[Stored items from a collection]
*-*-*
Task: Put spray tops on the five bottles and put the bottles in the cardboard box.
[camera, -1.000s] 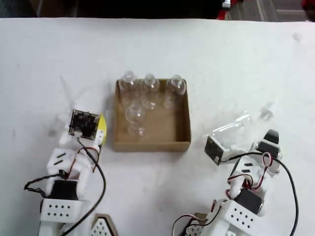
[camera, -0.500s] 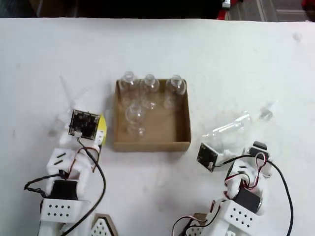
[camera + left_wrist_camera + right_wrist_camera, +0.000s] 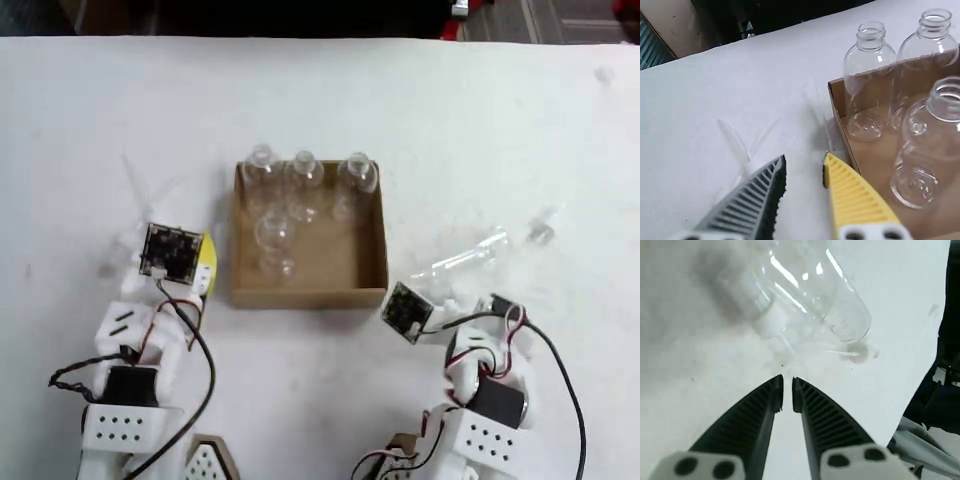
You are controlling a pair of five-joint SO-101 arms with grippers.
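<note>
Clear bottle (image 3: pixel 462 260) lying on its side right of the cardboard box (image 3: pixel 308 296), long axis running near-left to far-right, right gripper (image 3: pixel 787 382) hovering near it, fingers almost touching, left gripper (image 3: pixel 804 167) hanging left of the box, fingers a little apart.

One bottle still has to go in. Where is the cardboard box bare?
The cardboard box is bare at its near right, between the front wall, the right wall and the lone bottle. Three bottles crowd the far wall.
</note>
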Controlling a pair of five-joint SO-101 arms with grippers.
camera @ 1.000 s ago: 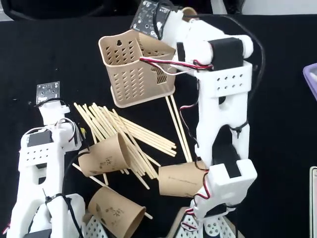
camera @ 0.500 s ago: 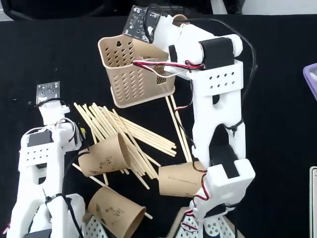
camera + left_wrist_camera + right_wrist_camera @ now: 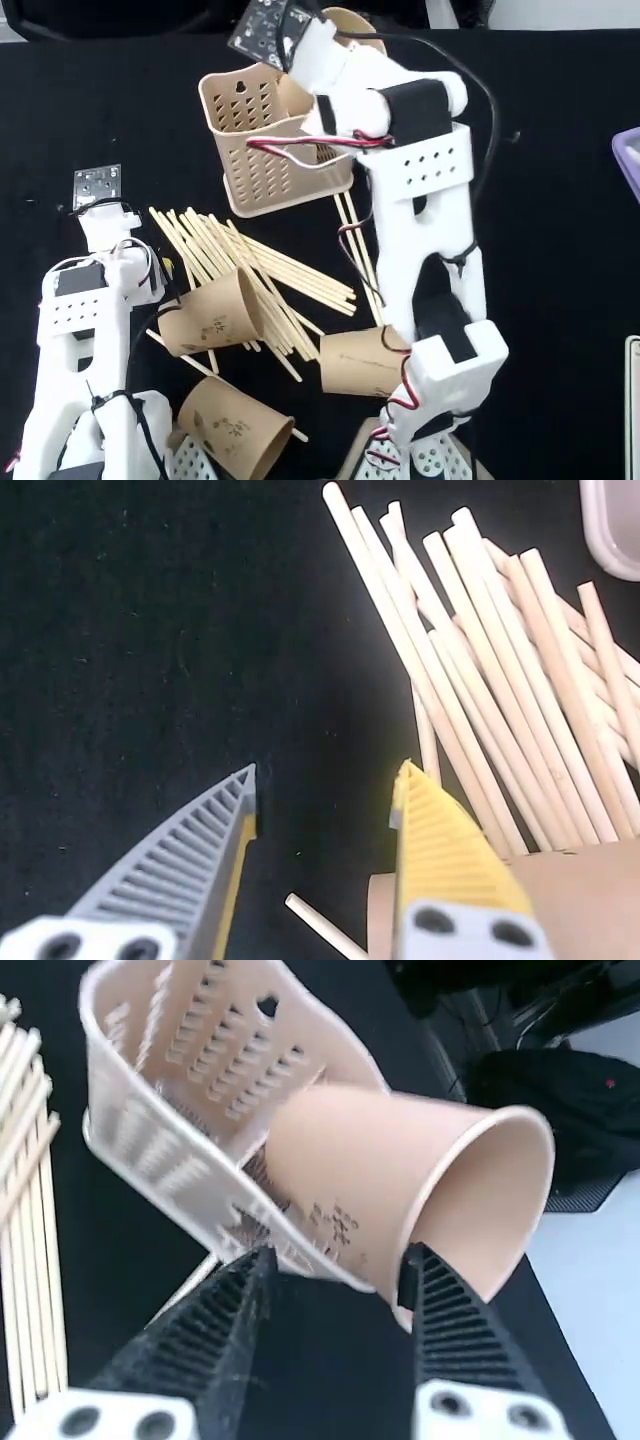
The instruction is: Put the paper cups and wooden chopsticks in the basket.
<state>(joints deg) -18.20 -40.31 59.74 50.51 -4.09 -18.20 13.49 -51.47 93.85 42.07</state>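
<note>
Nearest, three paper cups are lying on their sides on the black table among scattered wooden chopsticks. The left gripper is hanging beside them, jaws apart and holding nothing. Farther back, the right gripper is clamping a fourth cup at the far side of the tilted basket
</note>
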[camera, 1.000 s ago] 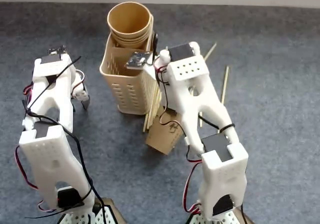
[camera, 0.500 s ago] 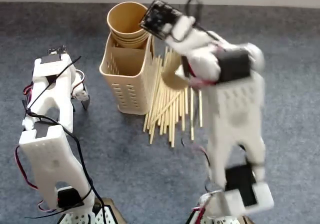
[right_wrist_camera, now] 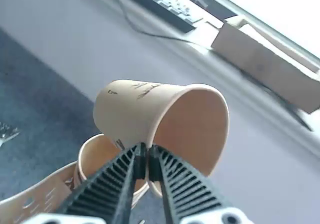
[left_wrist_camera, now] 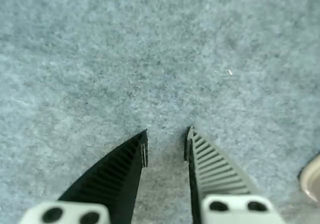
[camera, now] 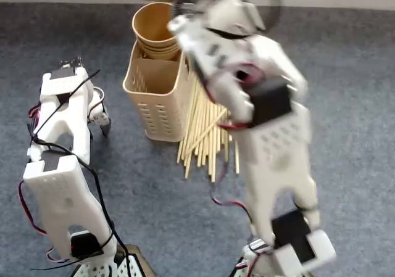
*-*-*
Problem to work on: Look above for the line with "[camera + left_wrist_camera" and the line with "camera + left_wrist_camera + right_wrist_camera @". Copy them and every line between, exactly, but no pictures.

Final answer:
[camera + left_wrist_camera + right_wrist_camera, +0.000s] 
You are controlling a pair of five-joint SO-101 arms with grippers.
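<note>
Clear bottle (image 3: pixel 462 260) lying on its side right of the cardboard box (image 3: pixel 308 296), long axis running near-left to far-right, right gripper (image 3: pixel 787 382) hovering near it, fingers almost touching, left gripper (image 3: pixel 804 167) hanging left of the box, fingers a little apart.

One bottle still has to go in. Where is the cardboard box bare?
The cardboard box is bare at its near right, between the front wall, the right wall and the lone bottle. Three bottles crowd the far wall.
</note>
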Controlling a pair of five-joint SO-101 arms with grippers.
camera @ 1.000 s ago: 
camera @ 0.500 s ago: 
camera + left_wrist_camera + right_wrist_camera @ now: 

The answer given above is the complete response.